ASSIGNED TASK: Write the data below out again in full, exactly as shown.

DATASET EXCERPT:
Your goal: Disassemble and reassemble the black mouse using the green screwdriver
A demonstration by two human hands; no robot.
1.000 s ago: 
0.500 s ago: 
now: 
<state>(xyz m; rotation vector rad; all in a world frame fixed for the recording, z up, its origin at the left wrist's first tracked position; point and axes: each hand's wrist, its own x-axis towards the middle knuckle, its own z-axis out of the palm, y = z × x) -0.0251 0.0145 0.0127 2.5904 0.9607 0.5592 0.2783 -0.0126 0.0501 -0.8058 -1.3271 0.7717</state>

RESULT OF THIS TASK:
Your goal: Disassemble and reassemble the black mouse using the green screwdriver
A demonstration by two human hands; no robot.
1.000 s ago: 
0.500 s ago: 
now: 
<state>(xyz m; rotation vector rad; all in a world frame fixed for the recording, z up, its origin at the left wrist's first tracked position; point and axes: each hand's wrist, its own x-axis towards the middle knuckle, its own z-axis out of the palm, y = z × x) -0.0251 0.0145 0.0127 2.5904 0.9607 0.5592 0.2783 -0.0126 0.0501 -0.8058 -1.3271 0.7717</state>

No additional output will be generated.